__Required work__. Answer with the number of lines in the records that contain "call" and with nothing else.

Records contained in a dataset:
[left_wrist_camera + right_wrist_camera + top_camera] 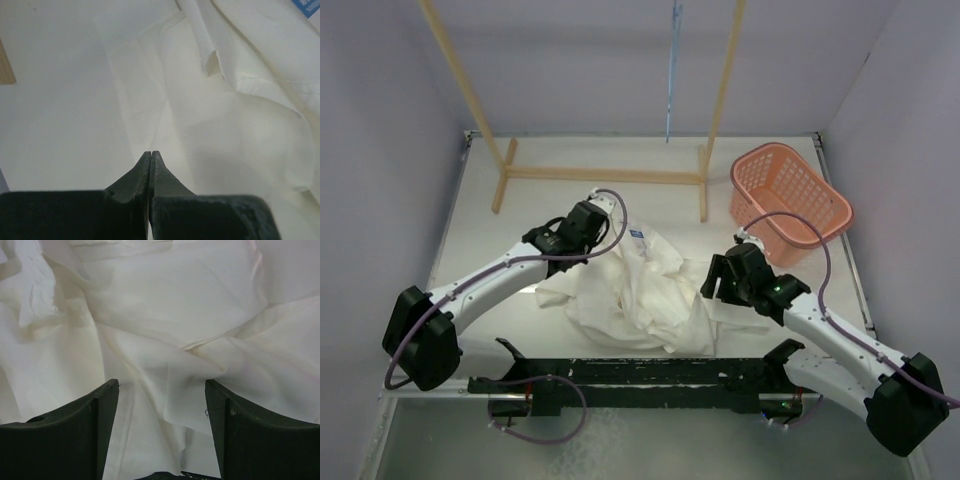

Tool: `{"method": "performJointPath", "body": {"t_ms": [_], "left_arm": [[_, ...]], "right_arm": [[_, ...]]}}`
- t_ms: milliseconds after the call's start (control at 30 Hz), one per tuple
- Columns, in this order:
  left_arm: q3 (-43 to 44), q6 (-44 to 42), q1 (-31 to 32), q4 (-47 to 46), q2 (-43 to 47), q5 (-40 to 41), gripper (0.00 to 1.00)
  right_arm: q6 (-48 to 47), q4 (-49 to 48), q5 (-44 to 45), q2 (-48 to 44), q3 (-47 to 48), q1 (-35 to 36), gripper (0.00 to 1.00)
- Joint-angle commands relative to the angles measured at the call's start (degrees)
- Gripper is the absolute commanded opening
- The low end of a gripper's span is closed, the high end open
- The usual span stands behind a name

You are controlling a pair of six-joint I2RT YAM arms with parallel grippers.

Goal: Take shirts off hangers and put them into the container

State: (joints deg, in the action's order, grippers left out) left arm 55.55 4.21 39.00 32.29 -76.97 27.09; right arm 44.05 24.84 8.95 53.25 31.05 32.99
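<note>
- Hovering with jaws apart, the right pincer (162, 385) hangs over rumpled folds of the white shirt (630, 290).
- The left pincer (151, 152) is pressed together on nothing, at the shirt's far-left edge.
- The shirt lies heaped on the worktop (485, 235) between both arms.
- The orange basket (817, 236) stands far right, apart from the shirt.
- The blue hanger (672, 70) hangs bare between the rack poles (720, 90).
</note>
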Motion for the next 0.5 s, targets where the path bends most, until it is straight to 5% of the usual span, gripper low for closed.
{"method": "performJointPath", "body": {"t_ms": [0, 133, 233, 467], "left_arm": [[0.5, 10.4, -0.4, -2.9, 4.4, -3.7, 0.0], [-9.2, 19.4, -0.3, -10.9, 9.5, -5.6, 0.0], [-16.7, 24.8, -0.3, -15.1, 12.2, -4.2, 0.0], [-23.5, 32.6, -0.2, -21.4, 16.9, -2.8, 0.0]], "right_arm": [[0.5, -7.5, -3.5, 0.5, -1.2, 0.2, 0.74], [-0.6, -11.0, -6.4, 1.3, -2.6, 0.3, 0.81], [-1.5, -17.7, -10.8, -0.3, -5.2, 0.2, 0.99], [-1.0, -28.7, -19.7, 1.3, -8.9, 0.2, 1.0]]}}
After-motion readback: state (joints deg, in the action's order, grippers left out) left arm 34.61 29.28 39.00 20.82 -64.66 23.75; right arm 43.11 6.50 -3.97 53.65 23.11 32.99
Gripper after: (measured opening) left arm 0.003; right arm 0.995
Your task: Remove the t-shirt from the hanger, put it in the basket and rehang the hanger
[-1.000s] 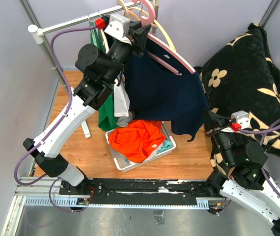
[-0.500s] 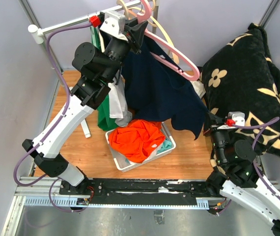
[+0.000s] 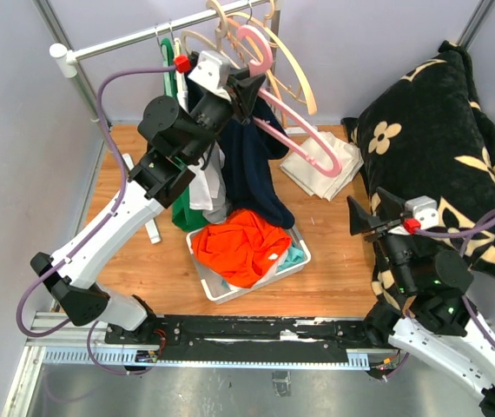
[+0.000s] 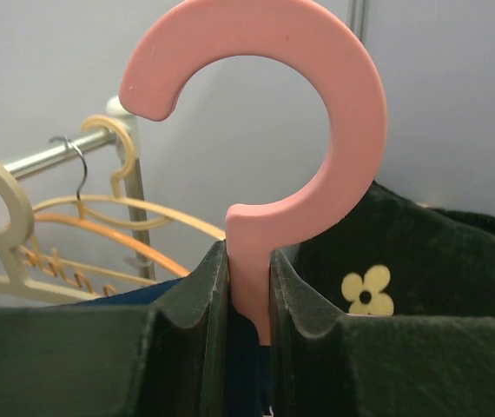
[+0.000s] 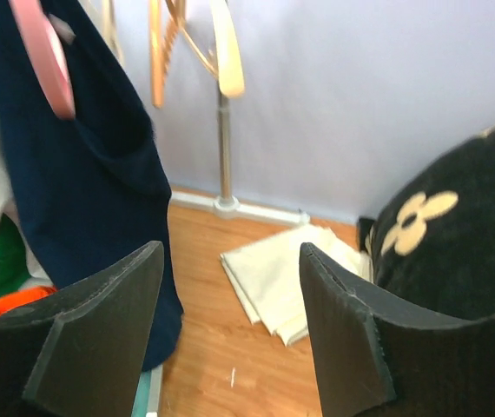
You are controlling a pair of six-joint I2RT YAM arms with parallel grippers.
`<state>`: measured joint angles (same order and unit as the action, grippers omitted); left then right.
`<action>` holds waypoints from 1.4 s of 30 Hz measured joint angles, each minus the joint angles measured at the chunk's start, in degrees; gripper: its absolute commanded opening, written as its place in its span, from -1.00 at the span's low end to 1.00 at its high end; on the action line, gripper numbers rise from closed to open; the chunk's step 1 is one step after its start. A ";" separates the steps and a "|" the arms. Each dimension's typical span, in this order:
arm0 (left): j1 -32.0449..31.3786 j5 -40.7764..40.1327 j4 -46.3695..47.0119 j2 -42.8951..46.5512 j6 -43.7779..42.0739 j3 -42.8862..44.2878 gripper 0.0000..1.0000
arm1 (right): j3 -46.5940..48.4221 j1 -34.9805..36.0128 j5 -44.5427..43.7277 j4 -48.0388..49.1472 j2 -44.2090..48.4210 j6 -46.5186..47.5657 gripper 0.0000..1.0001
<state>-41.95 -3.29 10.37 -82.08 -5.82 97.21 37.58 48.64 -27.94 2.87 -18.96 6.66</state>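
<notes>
- The navy t-shirt (image 3: 252, 169) hangs as one long vertical drape. Its top is bunched under the neck of the hanger and its hem is down at the white bin (image 3: 298, 261), which holds an orange garment (image 3: 243, 243).
- The pink hanger (image 3: 304, 148) is off the rail (image 3: 135, 39) and held tilted. Its long axis runs from the hook down towards the right, and the far arm is bare above the cream folded cloth (image 3: 321, 174). We cannot tell how much of the near arm is inside the shirt.
- The left arm (image 3: 169, 165) is the nearer one. Its jaws are clamped on the hanger's neck just below the hook, so it is occupied.
- The right arm (image 3: 421, 278) sits low, well apart from the shirt. Its jaws stand apart and hold nothing.
- In the right wrist view the shirt lies ahead of those jaws and to their left.
- We judge the next move belongs to the right arm: reach forward and left to the drape, pinch it, and draw it down off the hanger's near end.
</notes>
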 measured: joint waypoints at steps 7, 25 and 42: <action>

__Final answer__. 2